Tag: commerce

  • A president touting Musk’s cars from the White House shows this: the Tesla boycott really irks him – The Guardian

    Personally I’ve always had my doubts about consumer boycotts, which at best tend to make the non-buyer feel good without achieving very much and at worst hurt ordinary employees with no power to grant whatever the boycotter wants. But Magaworld evidently believes in them, judging by the way Bud Light’s sales plummeted after it featured a trans influencer in a marketing campaign. And while there’s no justification for violence against car dealers, peacefully not buying stuff is the safest form of protest imaginable for anyone fearful of retaliation by this regime.
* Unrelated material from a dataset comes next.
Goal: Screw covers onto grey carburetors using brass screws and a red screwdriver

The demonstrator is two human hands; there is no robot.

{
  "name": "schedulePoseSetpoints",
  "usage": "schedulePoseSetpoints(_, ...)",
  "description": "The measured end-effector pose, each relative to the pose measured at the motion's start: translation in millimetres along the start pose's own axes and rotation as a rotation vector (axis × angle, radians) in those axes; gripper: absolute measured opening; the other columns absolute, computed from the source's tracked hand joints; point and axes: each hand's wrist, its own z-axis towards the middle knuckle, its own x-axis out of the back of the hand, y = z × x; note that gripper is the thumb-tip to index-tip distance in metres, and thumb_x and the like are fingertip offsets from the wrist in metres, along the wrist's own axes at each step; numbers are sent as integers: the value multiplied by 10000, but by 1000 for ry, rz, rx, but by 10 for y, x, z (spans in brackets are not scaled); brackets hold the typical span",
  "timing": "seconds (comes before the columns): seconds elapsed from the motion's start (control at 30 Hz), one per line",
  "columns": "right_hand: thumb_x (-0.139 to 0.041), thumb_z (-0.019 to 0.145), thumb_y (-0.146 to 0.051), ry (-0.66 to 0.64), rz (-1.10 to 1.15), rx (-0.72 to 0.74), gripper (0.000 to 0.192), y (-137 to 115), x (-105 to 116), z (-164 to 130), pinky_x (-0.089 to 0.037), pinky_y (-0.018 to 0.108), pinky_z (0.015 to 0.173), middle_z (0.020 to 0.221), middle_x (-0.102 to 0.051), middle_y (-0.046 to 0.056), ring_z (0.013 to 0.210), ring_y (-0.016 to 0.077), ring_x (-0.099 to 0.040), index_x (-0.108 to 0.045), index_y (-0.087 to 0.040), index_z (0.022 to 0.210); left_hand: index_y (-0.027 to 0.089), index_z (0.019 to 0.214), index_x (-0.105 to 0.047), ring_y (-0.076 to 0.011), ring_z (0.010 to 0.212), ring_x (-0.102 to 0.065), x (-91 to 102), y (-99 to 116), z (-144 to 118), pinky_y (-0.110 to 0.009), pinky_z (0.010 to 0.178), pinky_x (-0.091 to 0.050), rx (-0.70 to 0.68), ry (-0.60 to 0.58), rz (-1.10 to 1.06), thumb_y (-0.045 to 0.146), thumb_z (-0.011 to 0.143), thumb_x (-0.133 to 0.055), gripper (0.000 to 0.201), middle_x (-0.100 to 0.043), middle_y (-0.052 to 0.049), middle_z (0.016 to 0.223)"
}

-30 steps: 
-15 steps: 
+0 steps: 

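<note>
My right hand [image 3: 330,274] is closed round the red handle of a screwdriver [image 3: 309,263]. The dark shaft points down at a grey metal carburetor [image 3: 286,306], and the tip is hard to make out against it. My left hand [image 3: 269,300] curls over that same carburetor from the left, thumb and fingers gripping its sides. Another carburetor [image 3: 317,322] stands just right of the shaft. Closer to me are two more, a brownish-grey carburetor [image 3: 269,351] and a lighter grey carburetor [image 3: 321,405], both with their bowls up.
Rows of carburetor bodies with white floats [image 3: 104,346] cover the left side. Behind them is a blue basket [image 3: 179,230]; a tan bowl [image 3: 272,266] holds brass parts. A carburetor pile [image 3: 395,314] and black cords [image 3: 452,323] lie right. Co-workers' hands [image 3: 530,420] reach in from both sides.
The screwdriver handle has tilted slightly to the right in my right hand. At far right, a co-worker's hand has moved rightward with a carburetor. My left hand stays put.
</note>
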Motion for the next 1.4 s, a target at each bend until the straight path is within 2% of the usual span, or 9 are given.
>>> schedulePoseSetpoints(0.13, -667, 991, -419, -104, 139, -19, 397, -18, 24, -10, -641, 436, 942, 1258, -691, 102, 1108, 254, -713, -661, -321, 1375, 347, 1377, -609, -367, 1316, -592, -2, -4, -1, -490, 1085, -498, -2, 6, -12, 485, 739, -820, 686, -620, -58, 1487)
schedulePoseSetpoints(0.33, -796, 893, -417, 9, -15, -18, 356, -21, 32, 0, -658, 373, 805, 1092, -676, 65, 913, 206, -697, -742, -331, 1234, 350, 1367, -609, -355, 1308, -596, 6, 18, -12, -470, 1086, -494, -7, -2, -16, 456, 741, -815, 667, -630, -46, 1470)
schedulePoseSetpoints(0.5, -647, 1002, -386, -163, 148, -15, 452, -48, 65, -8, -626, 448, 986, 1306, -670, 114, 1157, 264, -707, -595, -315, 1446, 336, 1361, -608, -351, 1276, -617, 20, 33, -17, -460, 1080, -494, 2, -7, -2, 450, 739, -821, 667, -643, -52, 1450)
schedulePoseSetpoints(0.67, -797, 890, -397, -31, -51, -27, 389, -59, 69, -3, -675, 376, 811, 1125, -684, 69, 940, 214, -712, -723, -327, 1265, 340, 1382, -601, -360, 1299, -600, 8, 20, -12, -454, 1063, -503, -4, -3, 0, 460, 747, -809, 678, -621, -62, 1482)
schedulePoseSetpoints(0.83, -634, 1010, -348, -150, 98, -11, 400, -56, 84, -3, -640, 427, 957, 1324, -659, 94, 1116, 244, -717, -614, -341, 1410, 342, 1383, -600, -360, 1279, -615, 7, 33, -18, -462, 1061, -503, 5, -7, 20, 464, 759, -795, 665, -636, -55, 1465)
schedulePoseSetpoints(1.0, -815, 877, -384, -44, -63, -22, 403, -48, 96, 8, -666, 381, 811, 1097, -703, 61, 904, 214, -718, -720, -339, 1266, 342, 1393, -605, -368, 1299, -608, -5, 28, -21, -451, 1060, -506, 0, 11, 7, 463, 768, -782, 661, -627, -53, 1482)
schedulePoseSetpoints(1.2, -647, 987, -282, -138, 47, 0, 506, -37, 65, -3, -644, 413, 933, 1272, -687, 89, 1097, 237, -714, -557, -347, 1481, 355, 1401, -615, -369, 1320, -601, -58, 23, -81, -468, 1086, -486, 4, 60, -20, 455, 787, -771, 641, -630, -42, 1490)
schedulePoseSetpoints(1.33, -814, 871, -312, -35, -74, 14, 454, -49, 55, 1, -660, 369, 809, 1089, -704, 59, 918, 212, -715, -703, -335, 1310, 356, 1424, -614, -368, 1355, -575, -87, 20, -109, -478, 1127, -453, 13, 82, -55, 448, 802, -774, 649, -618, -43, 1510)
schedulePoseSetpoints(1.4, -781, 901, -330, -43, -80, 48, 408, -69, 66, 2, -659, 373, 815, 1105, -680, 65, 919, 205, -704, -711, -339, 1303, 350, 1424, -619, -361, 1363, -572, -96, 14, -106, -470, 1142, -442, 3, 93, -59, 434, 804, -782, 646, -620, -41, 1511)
You don’t have to risk getting arrested, fired or deported; you don’t even have to wave a placard. And for all Trump’s talk of campaigners “illegally and collusively” boycotting Tesla, you can’t be sued for not wanting to buy a car. That boycotts get under the president’s skin where nothing else – not court orders, not the barely disguised horror of old allies abroad – seems therefore to make a strange kind of sense. To a president who sees everything in terms of making money, it’s consumers who matter. And now their wrath is spreading well beyond Musk’s companies.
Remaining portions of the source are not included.